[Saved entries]
········

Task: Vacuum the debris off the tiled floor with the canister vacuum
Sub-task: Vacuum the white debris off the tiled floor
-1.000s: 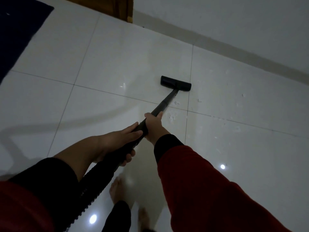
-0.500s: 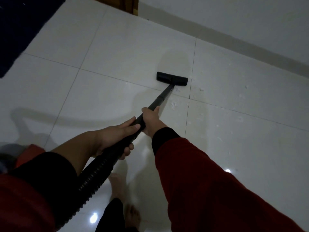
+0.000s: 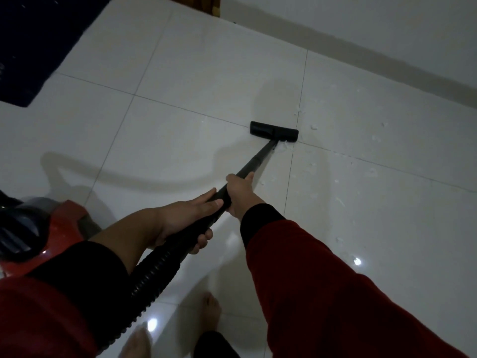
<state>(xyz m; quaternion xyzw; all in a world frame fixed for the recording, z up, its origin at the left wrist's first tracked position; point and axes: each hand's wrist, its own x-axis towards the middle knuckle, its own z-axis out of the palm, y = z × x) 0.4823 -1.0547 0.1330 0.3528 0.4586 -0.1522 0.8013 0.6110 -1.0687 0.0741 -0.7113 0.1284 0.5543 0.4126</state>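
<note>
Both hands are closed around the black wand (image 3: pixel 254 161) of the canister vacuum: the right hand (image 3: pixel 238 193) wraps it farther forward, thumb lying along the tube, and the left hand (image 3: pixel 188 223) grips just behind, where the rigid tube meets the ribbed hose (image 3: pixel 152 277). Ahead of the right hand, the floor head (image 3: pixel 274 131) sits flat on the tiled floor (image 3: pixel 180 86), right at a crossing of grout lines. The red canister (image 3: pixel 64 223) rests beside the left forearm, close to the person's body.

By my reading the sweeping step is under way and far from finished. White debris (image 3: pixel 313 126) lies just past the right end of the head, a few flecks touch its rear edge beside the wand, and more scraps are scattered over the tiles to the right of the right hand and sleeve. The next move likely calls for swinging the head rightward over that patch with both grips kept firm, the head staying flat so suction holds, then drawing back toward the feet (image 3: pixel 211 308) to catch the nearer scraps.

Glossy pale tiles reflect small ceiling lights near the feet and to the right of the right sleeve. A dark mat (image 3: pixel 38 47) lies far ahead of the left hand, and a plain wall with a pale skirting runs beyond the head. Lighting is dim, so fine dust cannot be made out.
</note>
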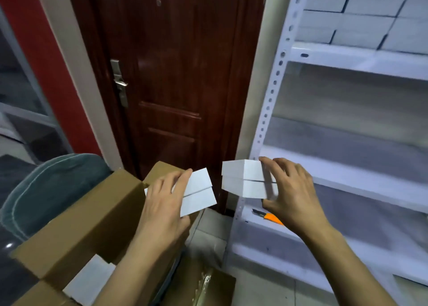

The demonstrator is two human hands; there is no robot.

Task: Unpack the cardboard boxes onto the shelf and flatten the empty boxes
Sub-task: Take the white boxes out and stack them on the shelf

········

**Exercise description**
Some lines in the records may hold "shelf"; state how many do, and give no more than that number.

**Answer to this problem**
2